Pitfalls & Common Errors
Forgetting to Add 1 in Two's Complement
The process is: (1) flip all bits, THEN (2) add 1. Forgetting step 2 gives one's complement, not two's complement — you'll be off by 1.
Discarding the Carry in Addition
When adding two values in two's complement and the result has an extra (9th) bit, the carry is discarded — this is normal, not overflow. True overflow is when adding two positives gives a negative, or two negatives give a positive.

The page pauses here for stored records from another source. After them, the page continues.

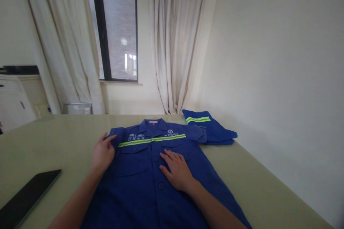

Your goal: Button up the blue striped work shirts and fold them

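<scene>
A blue short-sleeved work shirt (pixel 134 167) lies front up on the table, its collar pointing away from me. It has a yellow-green reflective stripe, white emblems, chest pockets and a buttoned front. At the sleeve on the left side is my left hand (pixel 103 153), its fingers bent and closed on the sleeve's edge. My right hand (pixel 177 171) rests flat on the shirt front, just right of the buttons, fingers spread and holding nothing. Both forearms reach in from the bottom, and the right one covers part of the lower shirt.
Beyond the right sleeve lies another folded blue garment (pixel 219 128) with a reflective stripe. A dark flat tablet-like device (pixel 32 195) is at the left on the pale green table (pixel 72 143). A wall (pixel 282 89) borders the table's right side; curtains (pixel 174 43) hang at the back.
</scene>
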Demonstrator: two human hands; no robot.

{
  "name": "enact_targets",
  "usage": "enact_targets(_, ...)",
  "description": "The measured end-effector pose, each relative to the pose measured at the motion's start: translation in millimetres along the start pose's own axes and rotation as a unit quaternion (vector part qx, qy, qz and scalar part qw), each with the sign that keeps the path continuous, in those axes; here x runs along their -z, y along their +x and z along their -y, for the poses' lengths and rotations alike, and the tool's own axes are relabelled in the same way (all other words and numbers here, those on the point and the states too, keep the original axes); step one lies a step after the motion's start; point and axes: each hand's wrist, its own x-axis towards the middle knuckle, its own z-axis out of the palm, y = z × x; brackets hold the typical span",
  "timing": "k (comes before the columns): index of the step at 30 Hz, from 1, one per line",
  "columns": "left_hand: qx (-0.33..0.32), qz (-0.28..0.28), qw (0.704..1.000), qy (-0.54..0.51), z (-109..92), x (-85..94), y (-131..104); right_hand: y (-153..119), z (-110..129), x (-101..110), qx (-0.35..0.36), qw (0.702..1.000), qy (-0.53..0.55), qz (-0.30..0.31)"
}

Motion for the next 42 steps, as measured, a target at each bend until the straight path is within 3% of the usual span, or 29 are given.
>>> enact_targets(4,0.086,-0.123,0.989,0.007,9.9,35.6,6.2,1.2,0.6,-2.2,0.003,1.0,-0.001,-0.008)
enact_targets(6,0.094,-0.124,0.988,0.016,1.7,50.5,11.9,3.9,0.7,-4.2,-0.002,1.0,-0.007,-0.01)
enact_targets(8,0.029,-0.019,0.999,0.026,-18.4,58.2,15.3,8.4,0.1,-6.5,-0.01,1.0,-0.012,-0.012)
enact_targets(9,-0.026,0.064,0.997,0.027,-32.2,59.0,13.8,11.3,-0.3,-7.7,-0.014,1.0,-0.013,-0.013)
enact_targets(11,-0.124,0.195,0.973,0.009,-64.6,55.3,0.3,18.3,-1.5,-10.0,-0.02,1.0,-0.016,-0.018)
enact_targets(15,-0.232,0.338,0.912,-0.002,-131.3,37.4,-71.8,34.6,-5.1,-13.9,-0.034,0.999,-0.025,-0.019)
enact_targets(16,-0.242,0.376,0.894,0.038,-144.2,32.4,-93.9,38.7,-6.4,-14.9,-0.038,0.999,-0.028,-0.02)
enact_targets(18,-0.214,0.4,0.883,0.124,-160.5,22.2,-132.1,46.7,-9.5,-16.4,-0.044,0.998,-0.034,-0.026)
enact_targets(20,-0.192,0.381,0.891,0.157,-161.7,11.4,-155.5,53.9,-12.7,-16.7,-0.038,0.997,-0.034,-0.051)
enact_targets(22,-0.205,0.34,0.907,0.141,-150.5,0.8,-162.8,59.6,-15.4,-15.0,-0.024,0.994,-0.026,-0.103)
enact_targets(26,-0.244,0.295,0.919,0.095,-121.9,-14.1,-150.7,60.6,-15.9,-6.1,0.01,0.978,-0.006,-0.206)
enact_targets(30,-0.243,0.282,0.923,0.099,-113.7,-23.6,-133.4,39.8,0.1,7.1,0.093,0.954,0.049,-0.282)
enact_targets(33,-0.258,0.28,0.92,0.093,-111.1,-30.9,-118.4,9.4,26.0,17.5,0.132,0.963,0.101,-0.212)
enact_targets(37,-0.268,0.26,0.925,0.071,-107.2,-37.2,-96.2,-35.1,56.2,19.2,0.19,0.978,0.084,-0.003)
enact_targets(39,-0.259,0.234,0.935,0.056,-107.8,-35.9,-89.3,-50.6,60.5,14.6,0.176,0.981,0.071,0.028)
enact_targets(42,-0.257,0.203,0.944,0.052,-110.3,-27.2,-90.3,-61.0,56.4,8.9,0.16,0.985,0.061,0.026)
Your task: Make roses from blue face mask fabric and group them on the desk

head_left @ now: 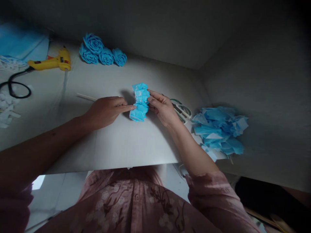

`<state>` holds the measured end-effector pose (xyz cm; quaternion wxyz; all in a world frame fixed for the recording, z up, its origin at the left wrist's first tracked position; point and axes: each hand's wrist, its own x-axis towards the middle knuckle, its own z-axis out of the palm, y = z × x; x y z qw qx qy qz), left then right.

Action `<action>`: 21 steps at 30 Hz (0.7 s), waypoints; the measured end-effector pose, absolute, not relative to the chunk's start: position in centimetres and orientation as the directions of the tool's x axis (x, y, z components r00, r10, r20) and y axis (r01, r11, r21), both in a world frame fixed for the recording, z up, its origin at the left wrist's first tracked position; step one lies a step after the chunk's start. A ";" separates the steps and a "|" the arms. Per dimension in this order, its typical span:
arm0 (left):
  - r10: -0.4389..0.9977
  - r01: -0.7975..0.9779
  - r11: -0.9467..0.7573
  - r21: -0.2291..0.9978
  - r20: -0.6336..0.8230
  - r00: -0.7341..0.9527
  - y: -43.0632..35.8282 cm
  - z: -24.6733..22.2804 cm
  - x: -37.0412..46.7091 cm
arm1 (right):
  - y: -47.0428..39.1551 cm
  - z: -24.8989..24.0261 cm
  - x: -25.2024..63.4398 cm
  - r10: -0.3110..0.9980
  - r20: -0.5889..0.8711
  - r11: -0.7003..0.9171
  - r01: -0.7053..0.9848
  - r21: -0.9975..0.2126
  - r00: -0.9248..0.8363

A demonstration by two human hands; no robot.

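Note:
A gathered strip of light-blue, crinkled sheet material (pixel 140 113) stands out above the table in front of me. My right hand (pixel 162 105) pinches its right edge between thumb and fingers. From the other side, my left hand (pixel 107 111) reaches in with its index finger stretched out, the tip touching the strip's left edge; its other fingers are bent and partly hidden. A thin pale stick (pixel 86 96) runs behind the left hand, and I cannot tell whether the hand touches it. Scissors with pale handles (pixel 183 111) lie just beyond my right wrist.
Several blue rolled flowers (pixel 106 56) sit at the back. A yellow glue gun (pixel 52 61) with a black cord (pixel 11 84) is at the left, near blue sheets (pixel 21 42) and white scraps (pixel 8 108). Blue cut pieces (pixel 221 129) are heaped at the right. The table's front edge (pixel 109 169) is close to me.

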<state>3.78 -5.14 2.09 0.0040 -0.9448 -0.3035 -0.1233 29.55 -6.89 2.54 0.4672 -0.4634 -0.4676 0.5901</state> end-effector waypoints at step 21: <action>0.611 0.592 -0.792 0.150 0.188 0.769 -5.0 2.0 3.5 | -6.8 2.2 29.6 0.983 -0.068 -0.088 -0.114 -0.990 -0.170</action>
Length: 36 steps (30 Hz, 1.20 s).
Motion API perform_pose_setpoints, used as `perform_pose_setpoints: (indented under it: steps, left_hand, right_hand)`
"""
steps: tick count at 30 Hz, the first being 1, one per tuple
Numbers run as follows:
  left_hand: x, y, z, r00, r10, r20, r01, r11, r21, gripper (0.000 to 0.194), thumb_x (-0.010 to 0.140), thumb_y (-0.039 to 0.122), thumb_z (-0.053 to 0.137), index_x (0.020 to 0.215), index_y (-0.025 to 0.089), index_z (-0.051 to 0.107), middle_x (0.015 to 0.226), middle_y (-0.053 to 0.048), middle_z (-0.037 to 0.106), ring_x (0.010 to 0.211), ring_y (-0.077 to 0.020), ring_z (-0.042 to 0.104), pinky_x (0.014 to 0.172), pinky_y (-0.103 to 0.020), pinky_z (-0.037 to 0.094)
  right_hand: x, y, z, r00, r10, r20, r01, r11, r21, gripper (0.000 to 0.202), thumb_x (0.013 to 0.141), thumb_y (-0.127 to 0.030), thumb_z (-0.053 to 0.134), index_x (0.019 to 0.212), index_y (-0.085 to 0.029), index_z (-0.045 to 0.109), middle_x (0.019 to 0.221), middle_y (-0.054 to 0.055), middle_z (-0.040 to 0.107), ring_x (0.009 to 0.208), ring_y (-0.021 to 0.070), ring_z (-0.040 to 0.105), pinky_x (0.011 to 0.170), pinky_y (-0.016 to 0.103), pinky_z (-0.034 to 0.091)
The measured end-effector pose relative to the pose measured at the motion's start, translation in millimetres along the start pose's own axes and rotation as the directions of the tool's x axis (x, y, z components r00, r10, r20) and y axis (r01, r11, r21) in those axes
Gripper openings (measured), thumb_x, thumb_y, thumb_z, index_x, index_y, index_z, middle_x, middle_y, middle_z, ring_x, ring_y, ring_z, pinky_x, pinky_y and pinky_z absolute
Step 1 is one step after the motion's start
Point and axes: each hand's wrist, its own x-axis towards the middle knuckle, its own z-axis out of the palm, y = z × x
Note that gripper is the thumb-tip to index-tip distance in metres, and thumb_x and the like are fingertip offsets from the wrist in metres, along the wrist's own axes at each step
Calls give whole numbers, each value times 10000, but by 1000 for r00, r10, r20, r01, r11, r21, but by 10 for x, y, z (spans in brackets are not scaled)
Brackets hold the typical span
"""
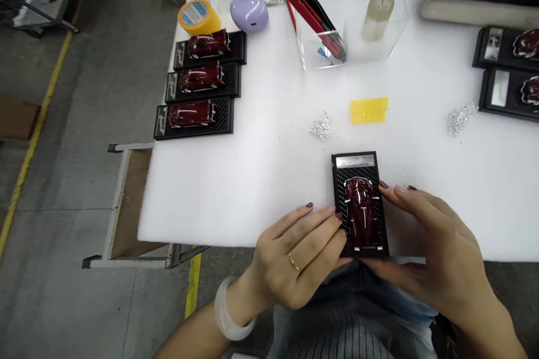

Shifting Binary Point Wrong Way
Positive exponent → shift binary point right. Negative exponent → shift left. Getting this backwards gives the wrong value.
Pro-Tips for Exams
Two's Complement Strategy
- Shortcut: scan from right, keep all bits up to and including the first 1, then flip all remaining bits
- Always check MSB: 0 = positive, 1 = negative
- Subtraction = add the negative: A − B = A + (−B)
Floating Point Strategy
- Always state: mantissa gives precision, exponent gives range
- Normalisation = mantissa starts 0.1 (positive) or 1.0 (negative)
- Show your working clearly: convert to fixed point first, then normalise
Graded Tasks
Convert to 8-bit two's complement: (a) −56 (b) −100 (c) −1
Convert from 8-bit two's complement to denary: (a) 11001110 (b) 10000001 (c) 11111111
Perform in two's complement: 40 + (−65). Show all working.
Convert 13.25 to normalised floating point (8-bit: 5-bit mantissa, 3-bit exponent).
Explain the trade-off between the number of bits allocated to the mantissa vs the exponent. What happens to precision and range?